BEGIN DATASET EXCERPT

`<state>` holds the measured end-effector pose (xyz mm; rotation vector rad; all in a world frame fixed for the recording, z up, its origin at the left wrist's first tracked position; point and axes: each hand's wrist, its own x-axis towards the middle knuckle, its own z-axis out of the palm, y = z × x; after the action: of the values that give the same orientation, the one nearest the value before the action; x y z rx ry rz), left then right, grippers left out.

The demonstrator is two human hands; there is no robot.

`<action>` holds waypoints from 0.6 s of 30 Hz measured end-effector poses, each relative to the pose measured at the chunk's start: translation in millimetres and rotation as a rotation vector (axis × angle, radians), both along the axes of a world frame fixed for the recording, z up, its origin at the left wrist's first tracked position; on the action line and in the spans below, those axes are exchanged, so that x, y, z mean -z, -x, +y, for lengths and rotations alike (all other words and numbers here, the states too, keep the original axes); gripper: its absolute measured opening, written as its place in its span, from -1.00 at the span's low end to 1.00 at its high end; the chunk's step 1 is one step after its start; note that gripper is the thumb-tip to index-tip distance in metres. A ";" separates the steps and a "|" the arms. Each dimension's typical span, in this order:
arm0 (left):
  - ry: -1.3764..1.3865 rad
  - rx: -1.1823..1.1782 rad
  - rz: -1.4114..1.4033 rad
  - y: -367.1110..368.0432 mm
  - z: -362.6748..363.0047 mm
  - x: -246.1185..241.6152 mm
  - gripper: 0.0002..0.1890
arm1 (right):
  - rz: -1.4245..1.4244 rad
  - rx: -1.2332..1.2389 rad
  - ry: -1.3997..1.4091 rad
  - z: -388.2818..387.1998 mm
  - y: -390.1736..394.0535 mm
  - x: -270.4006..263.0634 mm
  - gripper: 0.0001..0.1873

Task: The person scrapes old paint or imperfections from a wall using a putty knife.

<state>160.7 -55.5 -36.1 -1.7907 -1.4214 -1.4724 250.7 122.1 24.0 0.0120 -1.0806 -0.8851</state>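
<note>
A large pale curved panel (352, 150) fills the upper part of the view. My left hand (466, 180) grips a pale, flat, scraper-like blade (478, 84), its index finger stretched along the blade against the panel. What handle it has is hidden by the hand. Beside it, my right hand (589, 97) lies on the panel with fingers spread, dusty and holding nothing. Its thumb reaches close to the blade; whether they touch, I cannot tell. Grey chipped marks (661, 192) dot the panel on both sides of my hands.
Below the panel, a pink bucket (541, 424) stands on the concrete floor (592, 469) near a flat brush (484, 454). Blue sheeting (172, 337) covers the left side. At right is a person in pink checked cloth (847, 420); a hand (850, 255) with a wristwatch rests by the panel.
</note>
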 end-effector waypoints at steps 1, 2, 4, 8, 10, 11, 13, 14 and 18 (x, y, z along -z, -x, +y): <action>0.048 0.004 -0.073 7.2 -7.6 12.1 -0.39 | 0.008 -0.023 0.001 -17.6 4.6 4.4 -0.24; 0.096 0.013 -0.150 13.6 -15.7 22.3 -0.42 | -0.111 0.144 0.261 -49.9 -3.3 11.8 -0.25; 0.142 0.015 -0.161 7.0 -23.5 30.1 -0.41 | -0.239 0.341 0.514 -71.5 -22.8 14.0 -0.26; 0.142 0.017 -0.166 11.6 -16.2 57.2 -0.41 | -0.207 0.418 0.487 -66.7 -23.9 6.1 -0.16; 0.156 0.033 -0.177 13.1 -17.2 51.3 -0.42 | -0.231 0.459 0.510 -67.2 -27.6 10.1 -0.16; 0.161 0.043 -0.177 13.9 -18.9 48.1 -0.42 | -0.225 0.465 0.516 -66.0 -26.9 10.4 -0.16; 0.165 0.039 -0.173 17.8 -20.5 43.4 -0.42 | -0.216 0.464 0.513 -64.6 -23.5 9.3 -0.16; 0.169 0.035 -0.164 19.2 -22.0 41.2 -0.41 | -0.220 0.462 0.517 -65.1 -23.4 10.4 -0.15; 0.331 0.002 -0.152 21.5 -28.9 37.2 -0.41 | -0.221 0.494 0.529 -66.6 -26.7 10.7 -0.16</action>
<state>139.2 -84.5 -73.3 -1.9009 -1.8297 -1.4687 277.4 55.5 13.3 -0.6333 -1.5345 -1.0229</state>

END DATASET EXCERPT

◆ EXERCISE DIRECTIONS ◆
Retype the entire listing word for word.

◆ PROBLEM SOLUTION ◆
`<state>` holds the measured end-effector pose (xyz mm; rotation vector rad; all in a world frame fixed for the recording, z up, its origin at the left wrist's first tracked position; point and axes: each hand's wrist, its own x-axis towards the middle knuckle, its own z-axis out of the palm, y = z × x; after the action: of the values that give the same orientation, the one nearest the value before the action; x y z rx ry rz), left then right, grippers left out.

The demonstrator is two human hands; there is no robot.

`<action>` holds waypoints from 0.6 s of 30 Hz measured end-effector poses, each relative to the pose measured at the chunk's start: translation in millimetres and rotation as a rotation vector (axis × angle, radians), both along the axes of a world frame fixed for the recording, z up, its origin at the left wrist's first tracked position; on the action line and in the spans below, those axes are exchanged, so that x, y, z mean -z, -x, +y, for lengths and rotations alike (all other words and numbers here, the states too, keep the original axes); gripper: its absolute measured opening, written as its place in its span, from -1.00 at the span's low end to 1.00 at its high end; the chunk's step 1 is one step after its start; note that gripper is the thumb-tip to index-tip distance in metres. A ";" separates the steps and a "|" the arms. Each dimension's typical span, in this order:
arm0 (left):
  - ry: -1.3764..1.3865 rad
  - rx: -1.1823..1.1782 rad
  - rz: -1.4114..1.4033 rad
  - y: -367.1110..368.0432 mm
  - z: -362.6748..363.0047 mm
  - x: -246.1185..241.6152 mm
  - gripper: 0.0002..0.1890
arm1 (right):
  - rz: -1.4245..1.4244 rad
  - rx: -1.2332..1.2389 rad
  - ry: -1.3997..1.4091 rad
  - z: -388.2818..387.1998 mm
  - y: -390.1736..394.0535 mm
  - x: -270.4006..263.0634 mm
  - gripper: 0.0001..0.1873

Task: The person scrapes old paint or imperfections from a wall using a putty knife.

<state>160.7 -55.5 -36.1 -1.7907 -1.4214 -1.4724 250.7 122.1 24.0 0.0120 -1.0806 -0.8851</state>
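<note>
A large pale curved panel (352, 150) fills the upper part of the view. My left hand (466, 180) grips a pale, flat, scraper-like blade (478, 84), its index finger stretched along the blade against the panel. What handle it has is hidden by the hand. Beside it, my right hand (589, 97) lies on the panel with fingers spread, dusty and holding nothing. Its thumb reaches close to the blade; whether they touch, I cannot tell. Grey chipped marks (661, 192) dot the panel on both sides of my hands.
Below the panel, a pink bucket (541, 424) stands on the concrete floor (592, 469) near a flat brush (484, 454). Blue sheeting (172, 337) covers the left side. At right is a person in pink checked cloth (847, 420); a hand (850, 255) with a wristwatch rests by the panel.
</note>
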 end-effector waypoints at steps 1, 2, 4, 8, 10, 11, 13, 14 and 18 (x, y, z along -z, -x, +y): <action>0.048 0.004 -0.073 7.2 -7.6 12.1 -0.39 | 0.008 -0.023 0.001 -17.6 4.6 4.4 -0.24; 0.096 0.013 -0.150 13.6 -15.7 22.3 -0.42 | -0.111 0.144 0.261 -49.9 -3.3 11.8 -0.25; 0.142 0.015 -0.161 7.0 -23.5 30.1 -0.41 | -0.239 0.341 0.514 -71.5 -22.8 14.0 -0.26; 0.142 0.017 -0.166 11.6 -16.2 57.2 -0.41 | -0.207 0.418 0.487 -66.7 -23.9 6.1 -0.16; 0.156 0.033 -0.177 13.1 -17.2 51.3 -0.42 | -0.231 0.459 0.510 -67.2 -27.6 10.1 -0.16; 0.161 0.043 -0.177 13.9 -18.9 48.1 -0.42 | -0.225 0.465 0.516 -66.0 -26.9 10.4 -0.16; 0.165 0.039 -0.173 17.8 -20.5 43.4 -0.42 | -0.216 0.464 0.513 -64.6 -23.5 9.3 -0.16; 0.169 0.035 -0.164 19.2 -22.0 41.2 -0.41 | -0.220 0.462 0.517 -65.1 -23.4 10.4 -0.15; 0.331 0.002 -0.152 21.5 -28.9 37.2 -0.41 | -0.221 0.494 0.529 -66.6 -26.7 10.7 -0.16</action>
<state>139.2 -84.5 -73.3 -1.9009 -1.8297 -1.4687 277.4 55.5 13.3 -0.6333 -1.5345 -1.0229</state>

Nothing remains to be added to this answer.